Source: Dr. Bill Musgrave, American Gold Exchange
Austin— Gold dipped 0.1% to close just under $1,279 as expectations of quantitative easing in the Eurozone bolstered the dollar and equities, reducing demand for alternative investments.
Speaking at the Jackson Hole conference of central bankers on Friday, ECB president Mario Draghi unexpectedly said that a program of Fed-style bond purchases is becoming more likely in Europe. Stubbornly low prices and weak economic growth are undermining confidence and raising fears of a Japan-like deflationary spiral. Tantamount to printing money, QE increases inflationary pressure through currency devaluation.
The dollar rose to an 11-month while the euro dropped near one-year low in the wake of Draghi's speech. Global equities rallied on the expectation of greater easing, with the S&P 500 surpassing 2,000 for the first time in intraday trade. A rising dollar typically weighs on precious metals and other commodities denominated in it for international trade by making them more expensive to holders of other currencies.

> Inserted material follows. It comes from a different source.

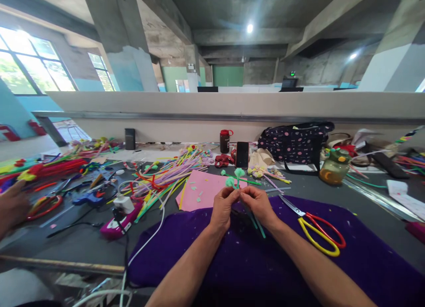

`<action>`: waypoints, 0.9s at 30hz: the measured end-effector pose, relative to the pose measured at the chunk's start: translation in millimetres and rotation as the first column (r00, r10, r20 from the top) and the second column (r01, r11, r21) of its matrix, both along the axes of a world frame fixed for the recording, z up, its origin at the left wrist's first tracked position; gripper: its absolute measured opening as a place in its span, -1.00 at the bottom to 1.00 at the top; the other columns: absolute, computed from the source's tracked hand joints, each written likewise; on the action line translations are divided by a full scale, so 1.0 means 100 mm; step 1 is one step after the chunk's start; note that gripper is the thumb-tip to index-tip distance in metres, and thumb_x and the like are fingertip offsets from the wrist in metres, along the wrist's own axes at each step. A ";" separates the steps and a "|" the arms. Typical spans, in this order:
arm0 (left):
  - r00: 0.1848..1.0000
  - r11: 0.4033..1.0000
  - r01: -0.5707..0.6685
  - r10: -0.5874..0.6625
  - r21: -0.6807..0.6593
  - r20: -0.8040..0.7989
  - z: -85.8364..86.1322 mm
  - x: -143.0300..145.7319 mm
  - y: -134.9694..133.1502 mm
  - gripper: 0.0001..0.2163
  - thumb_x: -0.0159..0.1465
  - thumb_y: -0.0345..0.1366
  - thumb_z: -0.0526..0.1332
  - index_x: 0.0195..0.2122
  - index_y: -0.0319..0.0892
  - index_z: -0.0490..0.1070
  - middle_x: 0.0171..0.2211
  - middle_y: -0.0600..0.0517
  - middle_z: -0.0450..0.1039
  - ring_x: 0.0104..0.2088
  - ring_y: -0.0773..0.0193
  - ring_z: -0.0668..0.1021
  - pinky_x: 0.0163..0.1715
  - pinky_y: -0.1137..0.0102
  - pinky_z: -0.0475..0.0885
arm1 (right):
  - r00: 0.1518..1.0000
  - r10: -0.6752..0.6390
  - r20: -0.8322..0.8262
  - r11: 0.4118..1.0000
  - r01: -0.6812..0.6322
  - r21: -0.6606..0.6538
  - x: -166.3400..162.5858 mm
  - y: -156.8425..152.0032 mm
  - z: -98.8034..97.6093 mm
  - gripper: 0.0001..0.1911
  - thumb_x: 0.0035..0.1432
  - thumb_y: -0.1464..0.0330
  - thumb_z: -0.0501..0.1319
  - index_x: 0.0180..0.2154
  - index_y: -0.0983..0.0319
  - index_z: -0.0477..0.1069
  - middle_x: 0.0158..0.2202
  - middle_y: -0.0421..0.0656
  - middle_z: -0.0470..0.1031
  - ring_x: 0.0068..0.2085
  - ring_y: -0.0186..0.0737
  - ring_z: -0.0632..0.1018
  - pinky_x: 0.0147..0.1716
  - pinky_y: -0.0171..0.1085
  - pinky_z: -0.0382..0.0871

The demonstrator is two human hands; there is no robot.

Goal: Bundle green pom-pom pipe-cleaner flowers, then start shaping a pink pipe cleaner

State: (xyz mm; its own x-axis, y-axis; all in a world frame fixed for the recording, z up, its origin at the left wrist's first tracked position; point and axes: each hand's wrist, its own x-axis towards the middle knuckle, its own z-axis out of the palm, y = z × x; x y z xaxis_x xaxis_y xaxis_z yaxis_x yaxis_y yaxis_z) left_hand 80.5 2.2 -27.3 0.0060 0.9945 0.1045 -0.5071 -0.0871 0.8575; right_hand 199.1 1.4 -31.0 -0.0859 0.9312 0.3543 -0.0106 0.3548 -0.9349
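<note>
Both my hands meet in the middle of the view, above a dark purple cloth (199,249). Between them are green pipe-cleaner flowers (239,173), with fluffy pale green heads showing above the fingers and stems (260,227) hanging below. My left hand (223,206) pinches the stems just under the heads. Close against it, my right hand (259,204) pinches them too; the exact grip is hidden behind the fingers. Scissors (320,232) with one red and one yellow handle lie on the cloth to the right. Beyond my hands lies a pink sheet (201,187) with small green scraps on it.
A pile of pipe cleaners (179,165) lies back left, near a purple power strip (121,220) with a white cable. Phone (242,155), dark bottle (226,141), patterned bag (294,143) and amber jug (334,167) stand behind. Another person's hand (13,207) is at far left.
</note>
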 end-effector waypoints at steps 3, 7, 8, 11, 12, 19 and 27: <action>0.999 1.000 -0.016 0.016 0.009 0.036 0.04 -0.01 -0.01 -0.81 -0.09 -0.31 0.33 -0.42 -0.22 0.45 -0.47 0.08 0.42 -0.46 0.39 0.44 -0.37 0.45 0.35 | 0.999 0.027 -0.024 1.000 -0.028 -0.010 -0.01 0.00 -0.02 -0.78 -0.01 0.25 0.19 -0.50 0.29 0.37 -0.68 -0.32 0.21 -0.67 -0.47 0.18 -0.70 -0.43 0.03; 1.000 1.000 -0.001 0.001 -0.021 -0.013 0.04 -0.05 0.02 -0.82 -0.12 -0.32 0.34 -0.46 -0.22 0.45 -0.54 0.10 0.40 -0.54 0.44 0.40 -0.49 0.52 0.28 | 0.997 0.061 -0.037 0.997 -0.063 -0.045 -0.01 0.01 -0.01 -0.78 -0.02 0.24 0.20 -0.50 0.29 0.37 -0.70 -0.33 0.19 -0.68 -0.47 0.17 -0.70 -0.43 0.02; 0.999 1.000 0.015 -0.016 -0.026 -0.037 0.04 -0.06 0.02 -0.82 -0.12 -0.31 0.34 -0.47 -0.23 0.45 -0.54 0.09 0.40 -0.54 0.44 0.40 -0.51 0.52 0.27 | 0.997 0.062 -0.041 0.997 -0.064 -0.052 0.00 0.01 0.00 -0.78 -0.02 0.23 0.20 -0.49 0.29 0.37 -0.70 -0.33 0.20 -0.68 -0.47 0.18 -0.70 -0.43 0.03; 0.993 0.996 0.076 -0.079 -0.043 -0.085 0.03 -0.08 0.03 -0.82 -0.11 -0.30 0.33 -0.46 -0.24 0.46 -0.55 0.07 0.41 -0.55 0.43 0.39 -0.53 0.53 0.24 | 0.998 0.042 -0.046 0.998 -0.044 -0.050 0.01 0.00 0.04 -0.78 -0.05 0.24 0.23 -0.44 0.28 0.40 -0.65 -0.30 0.27 -0.67 -0.47 0.20 -0.69 -0.42 0.04; 0.991 0.994 0.092 -0.096 -0.053 -0.093 0.04 -0.09 0.03 -0.81 -0.11 -0.30 0.33 -0.46 -0.24 0.46 -0.55 0.07 0.41 -0.56 0.43 0.38 -0.55 0.53 0.22 | 0.998 0.036 -0.042 0.998 -0.037 -0.048 0.01 -0.01 0.05 -0.79 -0.06 0.24 0.23 -0.43 0.28 0.41 -0.64 -0.30 0.29 -0.66 -0.46 0.21 -0.69 -0.42 0.05; 0.992 0.996 0.073 -0.078 -0.051 -0.101 0.12 -0.08 -0.01 -0.81 -0.10 -0.27 0.33 -0.49 -0.25 0.43 -0.62 0.10 0.34 -0.62 0.46 0.32 -0.62 0.55 0.13 | 0.999 0.007 -0.044 0.999 -0.009 -0.046 0.02 -0.04 0.09 -0.81 -0.08 0.25 0.24 -0.49 0.27 0.42 -0.68 -0.30 0.29 -0.67 -0.45 0.22 -0.68 -0.41 0.05; 0.991 0.999 0.041 -0.044 -0.023 -0.130 0.08 -0.05 -0.01 -0.81 -0.07 -0.25 0.31 -0.56 -0.26 0.39 -0.69 0.16 0.24 -0.67 0.52 0.21 -0.66 0.54 0.08 | 0.989 -0.011 -0.150 0.993 -0.007 -0.117 0.01 -0.01 0.05 -0.81 -0.13 0.27 0.26 -0.52 0.27 0.40 -0.70 -0.31 0.30 -0.71 -0.47 0.20 -0.72 -0.42 0.02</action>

The other metals were mixed, with silver dropping 0.2% while platinum finished virtually flat. Palladium was the outlier, adding 0.2% of prospects for rising auto manufacturing, as its primary industrial use is in automotive catalytic converters.
At the Comex close: December gold slipped $1.30 to $1,278.90; September silver slid 3 cents to end at $19.36; October platinum dropped one cent to $1,418.40; September palladium added $2.15, to $889.75 an ounce.